Task details:
Retype the data below verbatim; pictures do not belong in the copy.

Given information:

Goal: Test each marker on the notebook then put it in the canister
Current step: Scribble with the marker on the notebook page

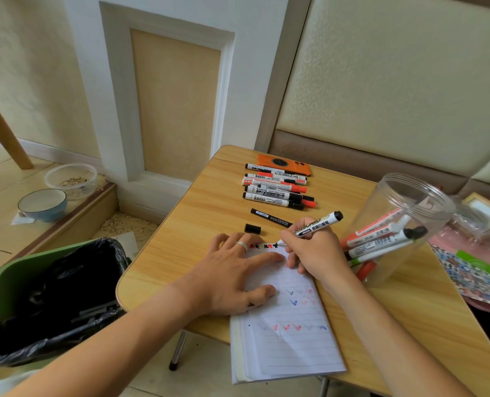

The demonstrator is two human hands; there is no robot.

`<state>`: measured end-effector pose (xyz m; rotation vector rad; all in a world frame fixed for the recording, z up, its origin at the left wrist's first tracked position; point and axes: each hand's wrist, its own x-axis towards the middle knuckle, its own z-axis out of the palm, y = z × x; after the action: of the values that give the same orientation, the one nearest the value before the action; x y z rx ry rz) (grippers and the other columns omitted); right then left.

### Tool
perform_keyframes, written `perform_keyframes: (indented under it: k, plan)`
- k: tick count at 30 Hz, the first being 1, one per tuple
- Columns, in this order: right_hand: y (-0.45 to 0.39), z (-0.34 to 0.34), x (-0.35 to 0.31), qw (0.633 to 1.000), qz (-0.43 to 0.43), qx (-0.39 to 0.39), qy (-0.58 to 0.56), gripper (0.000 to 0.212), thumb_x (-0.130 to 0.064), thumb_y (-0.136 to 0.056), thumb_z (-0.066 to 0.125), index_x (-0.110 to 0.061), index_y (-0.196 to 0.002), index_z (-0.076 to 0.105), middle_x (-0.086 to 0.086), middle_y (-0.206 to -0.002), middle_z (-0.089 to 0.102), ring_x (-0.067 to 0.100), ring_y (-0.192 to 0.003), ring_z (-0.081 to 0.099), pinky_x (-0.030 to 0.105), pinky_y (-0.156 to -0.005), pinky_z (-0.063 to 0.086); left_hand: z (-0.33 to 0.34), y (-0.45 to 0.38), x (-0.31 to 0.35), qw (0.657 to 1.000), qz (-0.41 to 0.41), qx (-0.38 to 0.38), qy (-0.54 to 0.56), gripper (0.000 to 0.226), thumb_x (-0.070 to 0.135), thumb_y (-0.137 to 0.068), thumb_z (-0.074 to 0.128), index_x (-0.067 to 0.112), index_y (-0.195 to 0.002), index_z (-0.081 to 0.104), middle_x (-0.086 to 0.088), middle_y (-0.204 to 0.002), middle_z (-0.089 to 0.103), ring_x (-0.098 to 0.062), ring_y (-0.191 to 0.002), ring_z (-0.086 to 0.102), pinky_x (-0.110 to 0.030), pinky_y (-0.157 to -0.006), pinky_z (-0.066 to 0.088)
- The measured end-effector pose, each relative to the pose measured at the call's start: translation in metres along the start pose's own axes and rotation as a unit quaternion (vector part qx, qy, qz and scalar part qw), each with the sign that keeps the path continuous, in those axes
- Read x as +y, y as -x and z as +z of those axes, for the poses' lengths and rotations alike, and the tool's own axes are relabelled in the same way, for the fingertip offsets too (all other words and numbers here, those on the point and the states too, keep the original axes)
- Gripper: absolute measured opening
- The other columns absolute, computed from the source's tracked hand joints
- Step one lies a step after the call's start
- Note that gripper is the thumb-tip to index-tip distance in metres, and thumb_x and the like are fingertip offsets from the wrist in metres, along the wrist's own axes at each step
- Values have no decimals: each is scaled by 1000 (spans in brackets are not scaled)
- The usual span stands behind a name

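My right hand [314, 255] grips a white whiteboard marker [317, 226], uncapped, with its tip down on the top edge of the lined notebook [289, 339]. My left hand [235, 275] lies flat with spread fingers on the notebook's upper part. Red and blue check marks cover the page. A black cap [252, 228] lies on the table just beyond my left hand. A row of several markers [275, 187] sits farther back. The clear plastic canister [395, 224] stands to the right and holds several markers.
An orange phone [284, 163] lies behind the marker row. A thin black pen [269, 217] lies near the cap. A green bin with a black bag [52, 290] stands left of the small wooden table [181, 239]. Patterned papers and a pink bag [473, 262] sit at the right.
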<state>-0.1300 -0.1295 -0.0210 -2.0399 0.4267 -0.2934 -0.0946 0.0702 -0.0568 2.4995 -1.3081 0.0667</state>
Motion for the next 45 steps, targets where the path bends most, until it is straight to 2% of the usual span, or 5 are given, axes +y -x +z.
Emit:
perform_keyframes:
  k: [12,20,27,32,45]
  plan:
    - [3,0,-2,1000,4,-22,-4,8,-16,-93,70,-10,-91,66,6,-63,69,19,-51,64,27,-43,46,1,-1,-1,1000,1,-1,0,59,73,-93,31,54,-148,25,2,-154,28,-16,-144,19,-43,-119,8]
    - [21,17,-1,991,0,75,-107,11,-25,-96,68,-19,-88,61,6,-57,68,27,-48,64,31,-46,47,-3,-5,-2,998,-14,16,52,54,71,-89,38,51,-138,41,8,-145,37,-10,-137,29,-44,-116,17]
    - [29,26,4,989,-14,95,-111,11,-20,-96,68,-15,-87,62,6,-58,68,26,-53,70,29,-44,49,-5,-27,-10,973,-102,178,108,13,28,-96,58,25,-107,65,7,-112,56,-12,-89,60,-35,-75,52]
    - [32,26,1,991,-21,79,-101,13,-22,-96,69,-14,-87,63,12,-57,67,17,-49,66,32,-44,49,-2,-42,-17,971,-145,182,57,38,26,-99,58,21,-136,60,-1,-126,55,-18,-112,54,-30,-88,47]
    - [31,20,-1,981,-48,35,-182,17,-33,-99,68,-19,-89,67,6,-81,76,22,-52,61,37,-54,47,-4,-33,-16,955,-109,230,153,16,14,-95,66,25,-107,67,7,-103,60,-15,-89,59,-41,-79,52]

Solution to the exercise:
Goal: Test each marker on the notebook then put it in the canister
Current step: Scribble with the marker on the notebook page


The demonstrator is two human hands; there is no robot.

`<state>`: measured end-effector pose (xyz m; rotation vector rad; all in a world frame fixed for the recording, z up, its origin at the left wrist's first tracked position; point and axes: each hand's wrist, its own x-axis towards the middle knuckle, its own z-axis out of the palm, y = z × x; after the action: of the values that give the same orientation, the one nearest the value before the action; x y z rx ry rz) (grippers and the other columns omitted); right then left.

### Tool
perform_keyframes, written `perform_keyframes: (indented under it: k, plan)`
- k: tick count at 30 Hz, the first being 1, one per tuple
- Columns, in this order: right_hand: y (-0.45 to 0.39), z (-0.34 to 0.34), x (-0.35 to 0.31), qw (0.633 to 1.000), qz (-0.43 to 0.43), qx (-0.39 to 0.39), qy (-0.58 to 0.56), gripper (0.000 to 0.212), thumb_x (-0.130 to 0.064), thumb_y (-0.136 to 0.056), thumb_z (-0.066 to 0.125), index_x (-0.110 to 0.061), index_y (-0.196 to 0.002), index_z (-0.076 to 0.105), middle_x (-0.086 to 0.086), middle_y (-0.206 to -0.002), middle_z (-0.089 to 0.102), ring_x (-0.067 to 0.100), ring_y (-0.192 to 0.003), ring_z (-0.081 to 0.099), pinky_x (-0.030 to 0.105), pinky_y (-0.156 to -0.005), pinky_z (-0.063 to 0.086); left_hand: z (-0.33 to 0.34), y (-0.45 to 0.38), x (-0.31 to 0.35), qw (0.657 to 1.000), qz (-0.41 to 0.41), qx (-0.38 to 0.38), qy (-0.54 to 0.56), gripper (0.000 to 0.226), thumb_x (-0.070 to 0.135), thumb_y (-0.137 to 0.068), thumb_z (-0.074 to 0.128), index_x (-0.067 to 0.112), index_y (-0.195 to 0.002), index_z (-0.081 to 0.104), middle_x (-0.086 to 0.088), middle_y (-0.204 to 0.002), middle_z (-0.089 to 0.103), ring_x (-0.098 to 0.062), ring_y (-0.191 to 0.002), ring_z (-0.086 to 0.102), pinky_x (-0.110 to 0.030), pinky_y (-0.157 to -0.006), pinky_z (-0.066 to 0.088)
- The measured end-effector pose, each relative to the pose measured at the call's start: translation in metres along the start pose's own axes and rotation as a unit quaternion (vector part qx, qy, qz and scalar part qw), each with the sign that keeps the path continuous, in those axes
- Read x as +y, y as -x and z as +z of those axes, for the poses' lengths and rotations alike, and the tool's own axes are relabelled in the same way, for the fingertip offsets too (all other words and numbers here, those on the point and the states too, keep the original axes)
- Gripper: absolute measured opening
- The other columns absolute, computed from the source's tracked hand joints
- Step one lies a step after the call's start
- Note that gripper is the thumb-tip to index-tip distance in metres, and thumb_x and the like are fingertip offsets from the wrist in metres, along the wrist's own axes at each step
- Values have no decimals: each is scaled by 1000 (spans in brackets are not scaled)
- The usual span stands behind a name

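My right hand [314, 255] grips a white whiteboard marker [317, 226], uncapped, with its tip down on the top edge of the lined notebook [289, 339]. My left hand [235, 275] lies flat with spread fingers on the notebook's upper part. Red and blue check marks cover the page. A black cap [252, 228] lies on the table just beyond my left hand. A row of several markers [275, 187] sits farther back. The clear plastic canister [395, 224] stands to the right and holds several markers.
An orange phone [284, 163] lies behind the marker row. A thin black pen [269, 217] lies near the cap. A green bin with a black bag [52, 290] stands left of the small wooden table [181, 239]. Patterned papers and a pink bag [473, 262] sit at the right.
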<state>-0.1300 -0.1295 -0.0210 -2.0399 0.4267 -0.2934 -0.0946 0.0702 -0.0568 2.4995 -1.3081 0.0667</state>
Motion for the next 45 steps, targets where the path bends most, until it is straight to 2% of the usual span, or 5 are given, axes +y -x +z.
Emit:
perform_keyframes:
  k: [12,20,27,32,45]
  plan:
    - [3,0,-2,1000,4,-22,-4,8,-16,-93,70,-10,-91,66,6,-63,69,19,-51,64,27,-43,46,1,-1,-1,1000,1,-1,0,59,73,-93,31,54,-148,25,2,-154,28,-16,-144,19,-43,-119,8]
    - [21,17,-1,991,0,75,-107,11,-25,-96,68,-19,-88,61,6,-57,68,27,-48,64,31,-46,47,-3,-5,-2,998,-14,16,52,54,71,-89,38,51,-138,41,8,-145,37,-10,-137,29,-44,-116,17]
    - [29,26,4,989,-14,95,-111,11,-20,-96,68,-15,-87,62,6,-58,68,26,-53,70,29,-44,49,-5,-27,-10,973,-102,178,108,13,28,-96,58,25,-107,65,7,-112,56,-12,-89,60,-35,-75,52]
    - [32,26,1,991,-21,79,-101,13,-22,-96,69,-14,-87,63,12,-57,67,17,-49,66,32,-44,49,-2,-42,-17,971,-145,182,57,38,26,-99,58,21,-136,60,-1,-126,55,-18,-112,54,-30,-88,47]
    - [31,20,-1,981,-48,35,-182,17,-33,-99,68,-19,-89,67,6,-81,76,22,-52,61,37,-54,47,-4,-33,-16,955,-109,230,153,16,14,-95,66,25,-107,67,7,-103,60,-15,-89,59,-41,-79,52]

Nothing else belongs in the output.